Preweaning mortality in group-housed lactating sows: Hormonal differences between high risk and low risk sows.

Phillips, C.E., Farmer, C., Anderson, J.E., Johnston, L.J., Shurson, G.C., Deen, J., Keisler, D.H., Conner, A.M., and Li, Y.Z. (2014). "Preweaning mortality in group-housed lactating sows: Hormonal differences between high risk and low risk sows.", Journal of Animal Science, 92(6), pp. 2603-2611. doi : 10.2527/jas.2014-7624  Access to full text

Abstract

This study used an endocrinological approach to explain the differences between sows that have higher vs. lower preweaning mortality in a group-farrowing system. The association between sows that had 2 or more piglets die within the first 72 h postfarrowing (high risk) or sows that had 1 or no piglets die within the first 72 h postfarrowing (low risk) with changes in serum hormone concentrations was investigated. Multiparous sows (n = 63; parity 2 to 7) from 4 contemporary breeding groups, each mated within a week, were used. Sows were housed in a group-farrowing system where 8 sows farrowed in individual pens and shared a communal feeding and dunging area in each room. Reproductive performance, including total born, born alive, and stillborn per litter, individual weight of piglets at birth and weaning (at 5 wk postfarrowing), litter size at weaning, preweaning mortality of piglets, and sow BW before farrowing and after weaning, were recorded for all sows. Of these sows, 14 sows from 2 breeding groups were selected randomly for blood sampling through an indwelling ear vein catheter.
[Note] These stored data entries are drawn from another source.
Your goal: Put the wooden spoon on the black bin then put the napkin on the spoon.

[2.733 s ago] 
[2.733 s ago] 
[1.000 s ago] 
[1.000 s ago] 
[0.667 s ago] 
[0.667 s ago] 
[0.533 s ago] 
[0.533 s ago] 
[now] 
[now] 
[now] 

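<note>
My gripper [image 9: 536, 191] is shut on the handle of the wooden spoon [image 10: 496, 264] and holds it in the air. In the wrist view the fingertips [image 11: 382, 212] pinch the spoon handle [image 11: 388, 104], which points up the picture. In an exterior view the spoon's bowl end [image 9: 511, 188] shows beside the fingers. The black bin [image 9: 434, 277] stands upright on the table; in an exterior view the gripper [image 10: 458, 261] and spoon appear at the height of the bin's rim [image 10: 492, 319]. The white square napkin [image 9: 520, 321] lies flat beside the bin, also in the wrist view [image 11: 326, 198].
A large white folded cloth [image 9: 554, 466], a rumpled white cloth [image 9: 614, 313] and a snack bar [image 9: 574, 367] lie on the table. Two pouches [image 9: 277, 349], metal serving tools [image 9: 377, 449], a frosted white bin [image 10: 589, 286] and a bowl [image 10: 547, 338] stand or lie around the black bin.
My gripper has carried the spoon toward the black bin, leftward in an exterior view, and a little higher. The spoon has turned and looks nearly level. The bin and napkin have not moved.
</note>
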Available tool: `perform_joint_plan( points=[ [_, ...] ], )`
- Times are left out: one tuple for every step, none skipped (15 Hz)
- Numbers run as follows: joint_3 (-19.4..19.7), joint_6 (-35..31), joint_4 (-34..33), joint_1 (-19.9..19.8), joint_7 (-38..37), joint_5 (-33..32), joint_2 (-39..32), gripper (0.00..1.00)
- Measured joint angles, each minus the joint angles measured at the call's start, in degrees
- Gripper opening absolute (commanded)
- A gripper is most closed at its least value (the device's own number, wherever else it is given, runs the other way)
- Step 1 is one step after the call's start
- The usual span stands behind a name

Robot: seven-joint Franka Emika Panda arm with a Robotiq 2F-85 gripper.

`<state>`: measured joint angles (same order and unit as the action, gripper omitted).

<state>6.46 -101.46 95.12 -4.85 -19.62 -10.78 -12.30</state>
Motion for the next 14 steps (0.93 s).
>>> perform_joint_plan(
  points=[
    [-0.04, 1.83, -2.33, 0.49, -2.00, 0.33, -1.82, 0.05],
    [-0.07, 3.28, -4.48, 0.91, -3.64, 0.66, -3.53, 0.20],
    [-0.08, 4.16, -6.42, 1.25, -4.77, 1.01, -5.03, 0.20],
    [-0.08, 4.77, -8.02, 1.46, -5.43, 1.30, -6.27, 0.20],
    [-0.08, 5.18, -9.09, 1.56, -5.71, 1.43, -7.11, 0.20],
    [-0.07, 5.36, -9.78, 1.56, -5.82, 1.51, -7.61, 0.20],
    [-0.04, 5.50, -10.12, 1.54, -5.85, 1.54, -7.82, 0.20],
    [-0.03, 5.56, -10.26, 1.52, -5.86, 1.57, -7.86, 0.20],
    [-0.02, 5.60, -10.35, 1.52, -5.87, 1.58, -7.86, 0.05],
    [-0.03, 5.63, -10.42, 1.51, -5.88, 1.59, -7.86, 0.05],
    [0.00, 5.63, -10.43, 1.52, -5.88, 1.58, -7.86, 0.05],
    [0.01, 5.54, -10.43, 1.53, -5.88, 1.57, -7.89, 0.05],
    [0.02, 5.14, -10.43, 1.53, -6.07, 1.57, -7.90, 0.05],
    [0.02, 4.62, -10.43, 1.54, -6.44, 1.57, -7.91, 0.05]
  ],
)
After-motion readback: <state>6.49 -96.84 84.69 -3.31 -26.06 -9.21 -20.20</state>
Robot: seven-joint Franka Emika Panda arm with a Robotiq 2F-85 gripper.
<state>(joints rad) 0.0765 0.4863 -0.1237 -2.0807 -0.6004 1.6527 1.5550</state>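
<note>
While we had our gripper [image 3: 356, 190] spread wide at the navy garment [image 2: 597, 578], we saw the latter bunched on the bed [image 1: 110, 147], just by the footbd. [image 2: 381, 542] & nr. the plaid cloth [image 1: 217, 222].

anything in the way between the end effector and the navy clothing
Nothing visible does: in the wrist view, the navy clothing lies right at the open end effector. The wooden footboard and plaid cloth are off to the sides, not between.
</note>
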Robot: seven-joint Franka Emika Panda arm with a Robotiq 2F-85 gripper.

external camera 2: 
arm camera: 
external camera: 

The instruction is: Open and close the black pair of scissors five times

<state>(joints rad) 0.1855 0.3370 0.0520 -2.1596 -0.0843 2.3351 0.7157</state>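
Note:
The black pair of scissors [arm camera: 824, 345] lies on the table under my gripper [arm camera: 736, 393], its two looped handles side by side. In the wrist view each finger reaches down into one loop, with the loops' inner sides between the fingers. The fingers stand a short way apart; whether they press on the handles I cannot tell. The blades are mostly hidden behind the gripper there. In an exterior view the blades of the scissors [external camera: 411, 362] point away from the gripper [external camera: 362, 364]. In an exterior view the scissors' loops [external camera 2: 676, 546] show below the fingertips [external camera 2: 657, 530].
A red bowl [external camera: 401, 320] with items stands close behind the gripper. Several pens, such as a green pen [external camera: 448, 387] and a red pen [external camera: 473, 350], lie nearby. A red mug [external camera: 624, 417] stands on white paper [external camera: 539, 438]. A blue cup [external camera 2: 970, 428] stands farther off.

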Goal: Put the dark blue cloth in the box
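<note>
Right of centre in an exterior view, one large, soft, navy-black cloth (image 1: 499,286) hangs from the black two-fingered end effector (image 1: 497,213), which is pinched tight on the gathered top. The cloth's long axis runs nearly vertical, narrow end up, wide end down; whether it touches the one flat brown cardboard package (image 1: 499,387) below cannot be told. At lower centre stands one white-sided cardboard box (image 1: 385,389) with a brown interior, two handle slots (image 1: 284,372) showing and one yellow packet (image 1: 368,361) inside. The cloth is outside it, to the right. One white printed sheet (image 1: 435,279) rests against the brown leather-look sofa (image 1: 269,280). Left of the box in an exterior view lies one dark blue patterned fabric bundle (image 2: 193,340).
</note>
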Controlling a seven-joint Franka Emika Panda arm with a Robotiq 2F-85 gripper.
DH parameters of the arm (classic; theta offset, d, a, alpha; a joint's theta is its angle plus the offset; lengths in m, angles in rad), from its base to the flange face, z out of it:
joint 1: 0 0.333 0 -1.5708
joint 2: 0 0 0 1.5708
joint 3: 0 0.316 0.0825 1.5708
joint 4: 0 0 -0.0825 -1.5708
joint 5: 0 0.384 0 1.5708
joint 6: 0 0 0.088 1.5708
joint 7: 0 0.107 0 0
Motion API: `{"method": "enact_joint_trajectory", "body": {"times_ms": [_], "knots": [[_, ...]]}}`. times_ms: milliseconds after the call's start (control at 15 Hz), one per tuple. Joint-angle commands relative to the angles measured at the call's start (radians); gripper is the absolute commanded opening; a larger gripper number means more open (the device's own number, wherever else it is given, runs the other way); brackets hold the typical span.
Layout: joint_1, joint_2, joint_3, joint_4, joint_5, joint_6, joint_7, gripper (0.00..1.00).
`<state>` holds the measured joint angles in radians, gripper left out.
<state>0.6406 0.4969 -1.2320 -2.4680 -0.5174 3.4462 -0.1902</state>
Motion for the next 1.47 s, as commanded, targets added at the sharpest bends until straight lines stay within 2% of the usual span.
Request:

A blood sample was collected daily from each sow 2 d prefarrowing through 2 d postfarrowing. Serum samples were analyzed for prolactin, oxytocin, cortisol, and urocortin concentrations using RIA. Among the 14 sows, 7 sows lost 2 or more piglets during the first 72 h after farrowing and were classified as high risk sows, and the other 7 sows lost 0 or 1 piglet during the same period and were classified as low risk sows. Catheters in 11 sows (5 high risk sows and 6 low risk sows) remained functional for the entire sampling period. Results indicate that high risk sows farrowed larger litters (live born = 13.8 ± 0.50 vs. 11.3 ± 0.48 piglets; P = 0.03) with lighter piglets (1.4 ± 0.04 vs. 1.7 ± 0.05 kg; P < 0.001) compared with low risk sows. In addition, high risk sows had greater oxytocin concentrations (0.09 vs. 0.07 ng/mL; SE = 0.02, P = 0.01), which might be associated with larger litters farrowed, compared with low risk sows. There were no differences between high risk and low risk sows (P > 0.30) in terms of serum prolactin, cortisol, or urocortin concentrations. These results suggest that litter size and birth weight of piglets played an important role in preweaning mortality of piglets and hormone concentrations in sows were not associated with piglet mortality in the group-farrowing system used.